The American Yawp. (n.d.). Retrieved from http://www.americanyawp.com/.

Reflection

The aftermath of World War II is far reaching and relevant to this day. It has effected a broad
sphere of politics and society from the foreign policy that we as a nation create and how we view
and interact with other nations to the type of movies and themes that we create to glorify the idea
of World War II. The immensity of World War II has shaped events that conspired over the last
70 years and will continue to shape world wide society in the future.

I have seen World War II continue to influence society today in the form of theatrical portrayals
in the movie theatre. The characters of Captain America and movies such as Inglorious Bastards
and most recently Jo Jo Rabbit there is still money to be made by recreating ideas of World War
II. People still believe that this event is worth revisiting and remembering what had conspired,
whether it be a fictional retelling, we continue to engage with this theme.

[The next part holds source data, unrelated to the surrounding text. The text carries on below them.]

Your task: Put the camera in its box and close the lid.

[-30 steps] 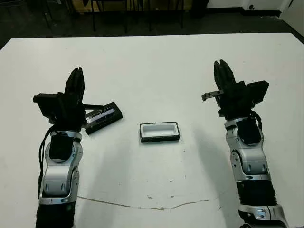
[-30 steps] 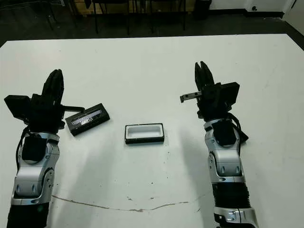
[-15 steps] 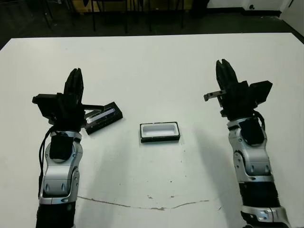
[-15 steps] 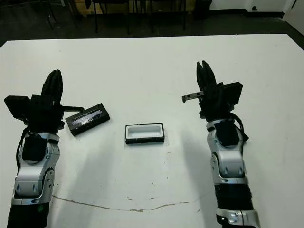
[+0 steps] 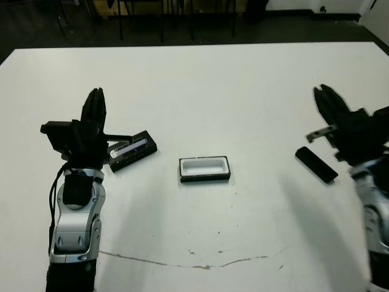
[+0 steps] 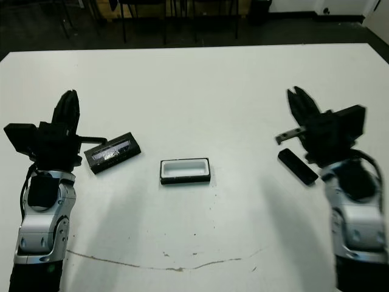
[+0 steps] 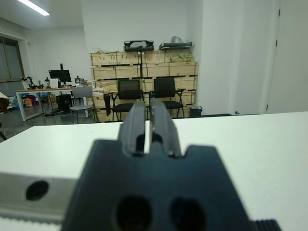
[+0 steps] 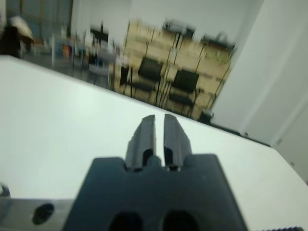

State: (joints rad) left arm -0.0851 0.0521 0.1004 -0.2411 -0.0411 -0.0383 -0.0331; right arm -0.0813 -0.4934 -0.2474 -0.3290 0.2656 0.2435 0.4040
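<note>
The box (image 5: 205, 169), a shallow black tray with a white lining, lies open at the table's middle. To its left lies the flat black lid (image 5: 130, 151) with a silvery strip, right beside my left gripper (image 5: 96, 97), which is shut and holds nothing. The camera (image 5: 316, 164), a slim black bar, lies flat on the table at the right. My right gripper (image 5: 323, 92) hovers just beyond it, shut and empty. Both wrist views show fingers (image 7: 137, 120) (image 8: 145, 132) pressed close together, pointing across the table toward the room.
The white table (image 5: 200, 85) has a thin brown crack line (image 5: 200, 265) near its front edge. Beyond the far edge the wrist views show chairs (image 7: 126, 94) and stacked wooden crates (image 7: 144, 62).
My right arm has swung out to the right, uncovering the camera on the table. The left arm, lid and box have not moved.
</note>
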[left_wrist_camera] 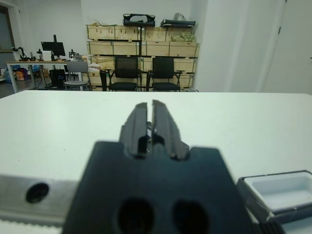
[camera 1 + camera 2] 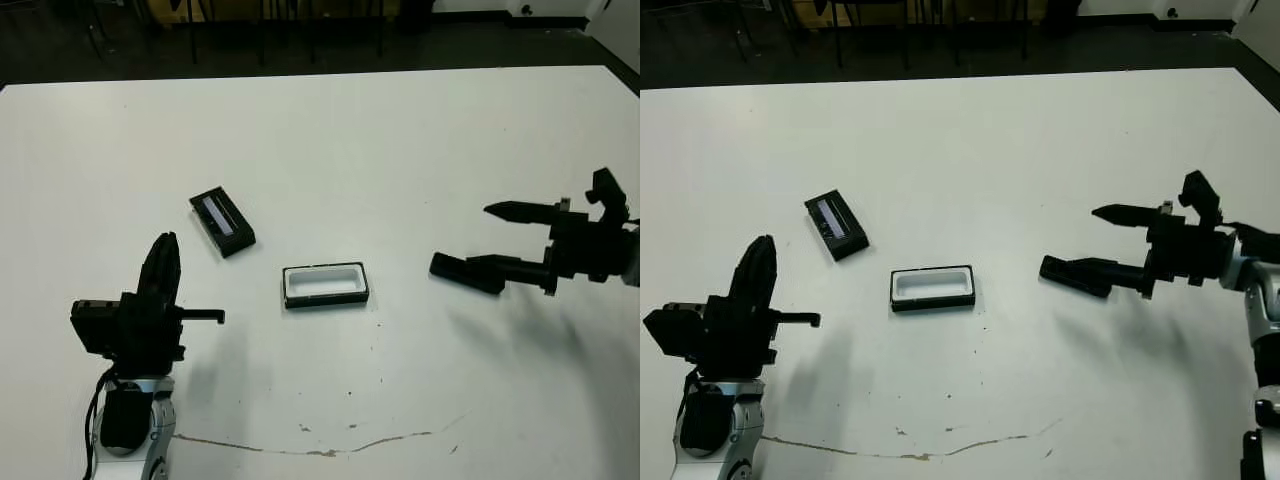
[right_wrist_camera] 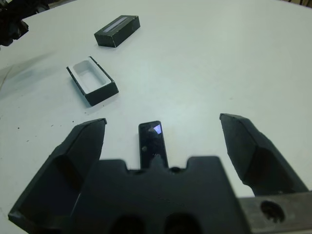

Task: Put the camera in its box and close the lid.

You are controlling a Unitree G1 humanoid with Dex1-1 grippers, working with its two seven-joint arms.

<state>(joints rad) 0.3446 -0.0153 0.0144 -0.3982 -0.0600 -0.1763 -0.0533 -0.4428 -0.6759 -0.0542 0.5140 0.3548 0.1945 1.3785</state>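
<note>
Right gripper [image 2: 480,240] is hovering over the right half of the white table [image 2: 420,130], fingers spread wide and pointing toward the table's middle, nothing between the pads; one finger is sitting higher and farther back, the other lower and nearer. In the right wrist view the same two fingers [image 3: 80,146] are standing well apart on either side of the camera [image 3: 152,144], a slim black bar lying flat on the table just ahead of the gripper's body, bluish-white glint at its far end. Not touching it. From the head views the camera is not showing clearly, since the lower finger is lying over that spot. Left gripper [image 2: 165,245] is sitting over the near left part of the table, fingers pressed together and pointing away toward the far edge, holding nothing; the left wrist view is showing the two fingers [image 1: 139,124] with only a thin slit between them. The box [image 2: 325,285] is resting open near the table's centre, white lining up, black rim around it, nothing inside; it is lying between the two grippers and apart from both. The lid [image 2: 222,221] is lying flat farther back and to the robot's left of the box, grey stripe facing up, set at an angle, well clear of the box. A thin brownish crack line [image 2: 300,448] is running along the near table surface.
</note>
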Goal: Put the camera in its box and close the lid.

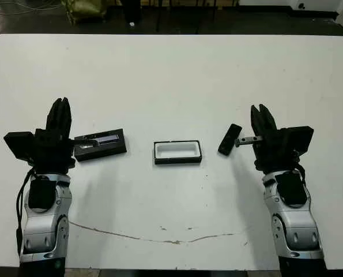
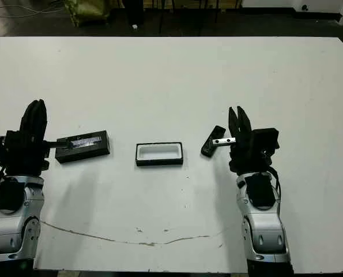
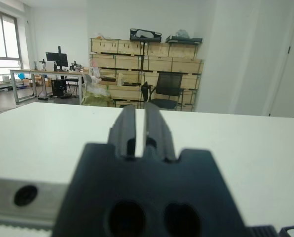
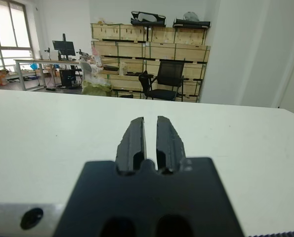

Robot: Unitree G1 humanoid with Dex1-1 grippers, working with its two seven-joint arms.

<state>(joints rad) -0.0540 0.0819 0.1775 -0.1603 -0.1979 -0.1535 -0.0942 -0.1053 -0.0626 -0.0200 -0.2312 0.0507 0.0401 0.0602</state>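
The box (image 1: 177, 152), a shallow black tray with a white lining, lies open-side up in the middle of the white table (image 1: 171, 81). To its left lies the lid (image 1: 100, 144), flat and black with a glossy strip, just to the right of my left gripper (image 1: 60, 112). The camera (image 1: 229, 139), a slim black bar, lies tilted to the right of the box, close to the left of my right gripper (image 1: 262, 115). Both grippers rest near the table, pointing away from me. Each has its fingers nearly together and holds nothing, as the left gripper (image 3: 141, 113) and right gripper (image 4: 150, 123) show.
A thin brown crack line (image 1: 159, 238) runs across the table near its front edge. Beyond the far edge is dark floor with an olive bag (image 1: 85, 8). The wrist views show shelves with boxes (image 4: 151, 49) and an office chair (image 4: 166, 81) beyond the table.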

World War II has shaped how I see the world in many ways. When I think about the quantity for
people (approx. 80 million) who died during the war I wonder how humans can be so deeply at
odds with one another. Thinking about the quantity of people who died in this war makes me
wonder what rifts there have to been in culture and society to feel like war is the only option for
forward movements. I look for similarities in our time with pre-WWII time in the way that I and
the society that I live thinks. I am curious if we are trending in any of the same ways, whether it
be how we consume media and what the media is telling us about the world around us and how
we think of other people groups and if we see them as less than ourselves.

Another way that WWII has shaped how I see the world is in regard to the economic successes
that we have been through in the past fews decades. We were aloud to flourish in times after the
war and other countries did not. Some countries have yet to be developed industrially and I
believe that we had been given the economic upper hand that aloud the US to use and abuse
many of these other countries that did not experience growth during the time that we did. We
have been able to use inexpensive labor in other countries such as China and Mexico due in part
to the economic successes that separated us from them after war time.

WWII is connected to other principles that I have learn in other general education courses and
especially with my World Geography 1300 class. In this class we surveyed every country in the
world and various aspects of their geography and how that defines them. Many times during this
class we would look at European countries and see how their recent history has been informed by
WWII. Whether it be their physical bounders or the political structures, all countries in this
region have a history that has been affected by this war. It was informative to hear how a country
was affected by this war from a different perspective than a history class that focused on how the
US was affected by their involvement in the War.